Lessons from the Public Interest Communication Summer Institute

 

A couple of weeks ago, May 28-30, 2024, I attended the Public Interest Communication Summer Institute. I wasn’t quite sure what to expect and whether it would be a good fit for me, but it turned out to be one of the best academic conferences I’ve ever attended. This was in significant part because it was much different than other academic conferences I’ve attended. There are lessons in this for people organizing other academic conferences.

 

The conference was interdisciplinary, rooted in the field of #communications, but I was not the only person from #sociology there. We were brought together by a concern with what communications strategies can advance the common good and #socialjustice.

 

One of the things that made it such a great academic conference is that it was not an entirely academic conference. It brought together both academic scholars and practitioners from non-profit organizations and public agencies. (Some of the practitioners I spoke with were bemused by the term since “practitioner” is only ever used in academic contexts. Until they came to the conference, many of them had never thought of themselves as practitioners.) Many sessions were led by practitioners or people who straddled the academic-practitioner divide.

 

This created great opportunities for mutual learning. Academics could share how their findings in their scholarly research spoke to the strategic goals practitioners were working for. As an academic, on the other hand, I learned a lot from presentations by practitioners about their campaigns and how they used social-scientific findings in them. It gave me a clearer sense of how I as an aspiring public sociologist could make my work relevant to people doing the hard work in the trenches to bring about social change.

 

There was not a single panel of speakers at the conference—all the sessions were interactive workshops. This made them great opportunities to interact with other conference attendees and learn from each other. Everything had a very hand-on feeling and I could immediately see the application of most of what I learned to fostering social change.

 

All this brought with it a focus not just on the causes of social problems—something you get a lot of at sociology conferences—but strategies to produce social change. Understanding the causes of social change is essential. But knowing why we have a social problem does not necessarily lead in any straightforward fashion to knowing how to solve that problem. That takes experimentation with new social policies. And to get such policies implemented, we need to engage in social movement-building to create the necessary social pressure on those in positions of power.
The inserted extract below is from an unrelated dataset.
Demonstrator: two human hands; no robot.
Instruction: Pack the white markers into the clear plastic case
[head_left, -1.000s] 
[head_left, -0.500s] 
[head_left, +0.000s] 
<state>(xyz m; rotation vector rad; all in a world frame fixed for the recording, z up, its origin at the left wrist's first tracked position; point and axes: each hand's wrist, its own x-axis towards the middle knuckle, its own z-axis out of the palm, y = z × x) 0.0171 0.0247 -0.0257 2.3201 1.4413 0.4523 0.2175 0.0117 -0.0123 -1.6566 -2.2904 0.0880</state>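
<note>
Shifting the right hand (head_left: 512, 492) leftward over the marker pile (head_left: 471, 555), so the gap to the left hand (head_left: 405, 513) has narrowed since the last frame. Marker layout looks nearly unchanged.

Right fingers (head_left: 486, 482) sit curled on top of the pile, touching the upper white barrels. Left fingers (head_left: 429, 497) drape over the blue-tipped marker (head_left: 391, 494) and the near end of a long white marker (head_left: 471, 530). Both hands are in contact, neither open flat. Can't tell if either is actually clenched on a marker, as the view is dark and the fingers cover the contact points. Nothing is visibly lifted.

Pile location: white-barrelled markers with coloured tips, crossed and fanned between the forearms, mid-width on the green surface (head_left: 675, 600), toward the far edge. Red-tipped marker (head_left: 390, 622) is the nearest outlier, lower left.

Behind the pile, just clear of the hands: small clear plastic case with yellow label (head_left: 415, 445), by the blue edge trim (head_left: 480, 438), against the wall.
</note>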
Without a discussion of strategy, we won’t be able to engage in such movement-building effectively.

 

I don’t want to sound like I’m putting down traditional panel presentations. They can be a great way to find out about others’ work and make connections to people doing similar work to your own. But I think the Public Interest Communication Summer Institute gives us valuable lessons about how to make academic conferences more dynamic and relevant to creating social change.